> Description of the task
The answer is to be an exact copy of the lines below running from the line with "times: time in" down to the line with "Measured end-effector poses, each", both ends included, and nothing more.

> Data section

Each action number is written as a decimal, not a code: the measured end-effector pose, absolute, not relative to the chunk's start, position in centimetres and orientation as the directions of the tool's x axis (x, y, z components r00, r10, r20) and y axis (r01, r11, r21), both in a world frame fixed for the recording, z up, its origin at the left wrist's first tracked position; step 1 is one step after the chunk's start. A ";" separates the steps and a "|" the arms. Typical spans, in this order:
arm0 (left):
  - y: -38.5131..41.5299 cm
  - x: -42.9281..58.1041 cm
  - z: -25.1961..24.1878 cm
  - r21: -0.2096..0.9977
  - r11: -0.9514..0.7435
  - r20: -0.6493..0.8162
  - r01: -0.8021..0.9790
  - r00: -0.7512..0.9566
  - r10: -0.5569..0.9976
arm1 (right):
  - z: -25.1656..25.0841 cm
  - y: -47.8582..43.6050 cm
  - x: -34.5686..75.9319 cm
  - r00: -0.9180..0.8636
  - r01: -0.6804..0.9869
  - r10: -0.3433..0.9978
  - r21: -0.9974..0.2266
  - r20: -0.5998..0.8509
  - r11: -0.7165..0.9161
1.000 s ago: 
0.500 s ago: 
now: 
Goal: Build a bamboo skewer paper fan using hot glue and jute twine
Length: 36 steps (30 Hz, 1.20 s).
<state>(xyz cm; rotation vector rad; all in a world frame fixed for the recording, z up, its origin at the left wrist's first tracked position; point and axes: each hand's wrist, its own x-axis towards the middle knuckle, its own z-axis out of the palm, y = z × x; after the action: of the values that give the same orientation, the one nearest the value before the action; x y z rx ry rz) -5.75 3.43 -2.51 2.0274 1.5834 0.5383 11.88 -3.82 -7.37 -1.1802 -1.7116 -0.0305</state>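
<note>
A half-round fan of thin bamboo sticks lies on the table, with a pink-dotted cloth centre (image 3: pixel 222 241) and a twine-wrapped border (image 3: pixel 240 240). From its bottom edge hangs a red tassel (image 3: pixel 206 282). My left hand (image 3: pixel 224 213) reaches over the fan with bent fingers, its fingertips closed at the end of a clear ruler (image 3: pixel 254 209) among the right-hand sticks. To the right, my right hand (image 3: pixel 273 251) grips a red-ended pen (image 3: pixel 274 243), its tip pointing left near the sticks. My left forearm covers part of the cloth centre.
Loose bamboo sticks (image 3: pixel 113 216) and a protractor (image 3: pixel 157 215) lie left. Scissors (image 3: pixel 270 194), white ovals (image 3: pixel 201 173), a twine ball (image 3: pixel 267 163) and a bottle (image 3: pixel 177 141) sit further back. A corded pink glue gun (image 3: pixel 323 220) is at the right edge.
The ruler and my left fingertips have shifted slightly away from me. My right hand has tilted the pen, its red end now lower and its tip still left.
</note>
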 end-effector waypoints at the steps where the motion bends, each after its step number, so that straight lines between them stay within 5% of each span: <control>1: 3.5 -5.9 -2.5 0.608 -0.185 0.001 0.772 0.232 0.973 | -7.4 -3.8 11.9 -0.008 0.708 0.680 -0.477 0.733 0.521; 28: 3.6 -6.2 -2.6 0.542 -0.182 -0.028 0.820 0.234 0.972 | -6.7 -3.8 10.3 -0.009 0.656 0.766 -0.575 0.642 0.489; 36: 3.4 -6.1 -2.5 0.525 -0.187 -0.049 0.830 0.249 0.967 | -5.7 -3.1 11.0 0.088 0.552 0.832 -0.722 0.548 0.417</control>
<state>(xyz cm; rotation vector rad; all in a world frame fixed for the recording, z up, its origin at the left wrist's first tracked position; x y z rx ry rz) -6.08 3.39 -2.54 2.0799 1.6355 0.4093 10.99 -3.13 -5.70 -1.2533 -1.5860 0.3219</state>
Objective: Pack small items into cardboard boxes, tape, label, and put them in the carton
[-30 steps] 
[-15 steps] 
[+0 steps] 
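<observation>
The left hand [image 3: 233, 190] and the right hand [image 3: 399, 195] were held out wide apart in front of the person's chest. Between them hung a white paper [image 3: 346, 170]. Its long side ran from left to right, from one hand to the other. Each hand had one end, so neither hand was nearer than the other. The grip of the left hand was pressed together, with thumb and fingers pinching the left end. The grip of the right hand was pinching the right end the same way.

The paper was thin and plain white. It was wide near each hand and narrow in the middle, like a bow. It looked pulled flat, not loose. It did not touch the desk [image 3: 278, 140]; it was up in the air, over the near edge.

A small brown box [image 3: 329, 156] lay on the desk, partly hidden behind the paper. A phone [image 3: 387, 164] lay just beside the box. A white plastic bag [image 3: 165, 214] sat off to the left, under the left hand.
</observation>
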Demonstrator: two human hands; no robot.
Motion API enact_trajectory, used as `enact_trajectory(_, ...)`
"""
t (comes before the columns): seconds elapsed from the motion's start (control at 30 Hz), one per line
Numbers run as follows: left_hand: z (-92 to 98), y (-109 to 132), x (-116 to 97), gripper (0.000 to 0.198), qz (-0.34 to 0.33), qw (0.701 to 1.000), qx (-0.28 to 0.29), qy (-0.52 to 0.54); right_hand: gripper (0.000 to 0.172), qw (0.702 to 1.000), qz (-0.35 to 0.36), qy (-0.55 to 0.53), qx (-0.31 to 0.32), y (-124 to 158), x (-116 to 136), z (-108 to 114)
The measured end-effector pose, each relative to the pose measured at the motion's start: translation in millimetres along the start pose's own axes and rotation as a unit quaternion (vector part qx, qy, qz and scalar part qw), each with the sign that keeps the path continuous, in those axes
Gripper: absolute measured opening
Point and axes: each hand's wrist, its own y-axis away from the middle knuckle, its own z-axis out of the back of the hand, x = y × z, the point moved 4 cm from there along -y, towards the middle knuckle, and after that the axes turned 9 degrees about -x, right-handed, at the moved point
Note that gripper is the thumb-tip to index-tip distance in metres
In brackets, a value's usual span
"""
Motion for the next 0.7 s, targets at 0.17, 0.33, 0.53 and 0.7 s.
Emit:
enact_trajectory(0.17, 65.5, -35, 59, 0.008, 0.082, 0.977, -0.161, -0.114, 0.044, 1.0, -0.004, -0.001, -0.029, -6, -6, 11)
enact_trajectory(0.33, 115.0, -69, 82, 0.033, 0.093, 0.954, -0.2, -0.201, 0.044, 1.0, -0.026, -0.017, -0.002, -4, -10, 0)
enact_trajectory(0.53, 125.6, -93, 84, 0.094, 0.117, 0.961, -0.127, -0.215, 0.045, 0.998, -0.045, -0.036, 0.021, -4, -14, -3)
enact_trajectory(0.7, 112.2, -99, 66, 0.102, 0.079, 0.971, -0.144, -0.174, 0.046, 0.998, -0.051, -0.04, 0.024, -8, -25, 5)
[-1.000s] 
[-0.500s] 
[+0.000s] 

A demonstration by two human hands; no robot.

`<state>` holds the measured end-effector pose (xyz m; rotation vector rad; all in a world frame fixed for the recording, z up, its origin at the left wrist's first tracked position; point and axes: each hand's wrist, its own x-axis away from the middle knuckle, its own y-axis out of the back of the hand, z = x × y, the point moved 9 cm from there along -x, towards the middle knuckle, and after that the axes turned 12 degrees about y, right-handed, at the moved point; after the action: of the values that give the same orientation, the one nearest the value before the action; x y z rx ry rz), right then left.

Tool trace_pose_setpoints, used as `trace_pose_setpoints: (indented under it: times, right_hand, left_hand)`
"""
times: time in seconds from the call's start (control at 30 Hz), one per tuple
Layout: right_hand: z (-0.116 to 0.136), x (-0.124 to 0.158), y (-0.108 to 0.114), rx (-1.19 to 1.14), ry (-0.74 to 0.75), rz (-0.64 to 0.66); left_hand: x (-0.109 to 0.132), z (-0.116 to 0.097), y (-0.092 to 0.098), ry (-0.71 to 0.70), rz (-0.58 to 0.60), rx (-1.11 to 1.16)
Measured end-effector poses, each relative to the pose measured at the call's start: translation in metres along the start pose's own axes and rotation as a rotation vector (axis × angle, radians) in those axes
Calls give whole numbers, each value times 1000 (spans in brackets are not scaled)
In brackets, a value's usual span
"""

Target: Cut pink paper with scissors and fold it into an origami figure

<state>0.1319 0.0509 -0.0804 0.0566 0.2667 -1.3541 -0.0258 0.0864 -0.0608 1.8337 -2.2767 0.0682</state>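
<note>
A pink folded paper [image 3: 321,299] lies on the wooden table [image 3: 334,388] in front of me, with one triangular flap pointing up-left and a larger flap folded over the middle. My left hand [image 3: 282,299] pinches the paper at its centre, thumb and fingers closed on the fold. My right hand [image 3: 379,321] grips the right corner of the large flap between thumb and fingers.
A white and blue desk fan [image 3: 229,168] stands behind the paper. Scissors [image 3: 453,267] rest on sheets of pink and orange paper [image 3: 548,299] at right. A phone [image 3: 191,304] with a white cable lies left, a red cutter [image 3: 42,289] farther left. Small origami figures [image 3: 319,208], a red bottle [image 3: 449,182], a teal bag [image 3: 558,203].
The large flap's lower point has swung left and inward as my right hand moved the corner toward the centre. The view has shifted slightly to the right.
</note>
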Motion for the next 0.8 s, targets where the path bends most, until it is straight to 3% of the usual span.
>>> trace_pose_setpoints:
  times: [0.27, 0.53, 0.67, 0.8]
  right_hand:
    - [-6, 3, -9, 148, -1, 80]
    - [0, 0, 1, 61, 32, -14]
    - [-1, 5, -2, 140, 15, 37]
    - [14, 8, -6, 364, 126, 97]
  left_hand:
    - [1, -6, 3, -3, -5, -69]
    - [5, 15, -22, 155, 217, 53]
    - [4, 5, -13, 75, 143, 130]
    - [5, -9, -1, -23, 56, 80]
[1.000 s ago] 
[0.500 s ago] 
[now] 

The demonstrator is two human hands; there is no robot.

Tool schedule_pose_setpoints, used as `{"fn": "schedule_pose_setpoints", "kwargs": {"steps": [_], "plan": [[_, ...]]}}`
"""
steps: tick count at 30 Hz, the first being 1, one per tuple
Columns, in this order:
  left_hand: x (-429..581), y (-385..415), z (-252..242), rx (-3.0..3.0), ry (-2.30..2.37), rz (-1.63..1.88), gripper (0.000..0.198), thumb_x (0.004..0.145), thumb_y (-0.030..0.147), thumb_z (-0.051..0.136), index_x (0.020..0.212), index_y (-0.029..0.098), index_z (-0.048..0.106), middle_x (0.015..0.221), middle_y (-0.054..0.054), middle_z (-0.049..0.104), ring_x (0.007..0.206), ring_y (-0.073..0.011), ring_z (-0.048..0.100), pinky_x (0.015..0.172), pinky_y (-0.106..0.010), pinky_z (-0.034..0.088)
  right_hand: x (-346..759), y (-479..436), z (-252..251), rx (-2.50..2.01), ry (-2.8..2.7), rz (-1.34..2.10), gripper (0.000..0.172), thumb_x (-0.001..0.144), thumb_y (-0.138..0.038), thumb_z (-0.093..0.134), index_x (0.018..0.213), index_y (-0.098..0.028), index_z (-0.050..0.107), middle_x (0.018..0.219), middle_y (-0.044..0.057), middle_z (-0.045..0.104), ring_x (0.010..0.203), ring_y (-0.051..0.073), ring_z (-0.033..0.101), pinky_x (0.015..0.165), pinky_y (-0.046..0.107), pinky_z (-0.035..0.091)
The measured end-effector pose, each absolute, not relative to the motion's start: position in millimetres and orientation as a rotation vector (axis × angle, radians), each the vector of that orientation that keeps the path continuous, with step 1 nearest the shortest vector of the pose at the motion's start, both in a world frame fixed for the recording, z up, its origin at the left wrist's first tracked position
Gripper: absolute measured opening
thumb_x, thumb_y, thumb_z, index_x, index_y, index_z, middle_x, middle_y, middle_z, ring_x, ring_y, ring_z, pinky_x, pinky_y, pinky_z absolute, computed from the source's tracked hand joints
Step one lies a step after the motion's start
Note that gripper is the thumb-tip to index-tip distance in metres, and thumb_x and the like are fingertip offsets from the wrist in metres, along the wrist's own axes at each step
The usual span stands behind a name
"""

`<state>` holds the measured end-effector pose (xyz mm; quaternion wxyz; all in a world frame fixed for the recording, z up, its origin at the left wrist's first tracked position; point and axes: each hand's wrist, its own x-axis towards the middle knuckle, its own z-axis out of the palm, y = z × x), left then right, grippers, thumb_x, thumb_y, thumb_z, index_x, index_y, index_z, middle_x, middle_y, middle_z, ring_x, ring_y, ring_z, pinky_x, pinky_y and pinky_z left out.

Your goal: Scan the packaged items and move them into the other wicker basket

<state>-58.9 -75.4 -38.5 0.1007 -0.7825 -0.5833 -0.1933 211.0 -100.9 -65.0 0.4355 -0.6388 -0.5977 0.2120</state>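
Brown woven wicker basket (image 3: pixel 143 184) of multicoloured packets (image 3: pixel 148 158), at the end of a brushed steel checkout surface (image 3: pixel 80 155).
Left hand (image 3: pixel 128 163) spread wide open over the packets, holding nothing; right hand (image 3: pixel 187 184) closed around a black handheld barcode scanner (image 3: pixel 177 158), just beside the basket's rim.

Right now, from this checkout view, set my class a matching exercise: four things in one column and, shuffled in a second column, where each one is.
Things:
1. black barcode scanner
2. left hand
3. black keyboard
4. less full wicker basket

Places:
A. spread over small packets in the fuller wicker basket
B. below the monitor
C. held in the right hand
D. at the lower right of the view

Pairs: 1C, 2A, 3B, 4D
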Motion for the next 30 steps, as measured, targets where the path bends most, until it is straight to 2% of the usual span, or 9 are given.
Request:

> Solution for this exercise
times: time in seconds from the call's start (control at 30 Hz), one per tuple
Layout: right_hand: z (-0.116 to 0.136), x (-0.124 to 0.158), y (-0.108 to 0.114), rx (-1.19 to 1.14), ry (-0.74 to 0.75), rz (-0.64 to 0.66); left_hand: x (-0.109 to 0.132), z (-0.116 to 0.097), y (-0.092 to 0.098), ry (-0.71 to 0.70), rz (-0.58 to 0.60), rx (-1.11 to 1.16)
Measured end-effector poses, each relative to the pose measured at the call's start: translation in metres along the start pose's own axes and rotation as a rotation vector (axis × angle, radians) in those axes

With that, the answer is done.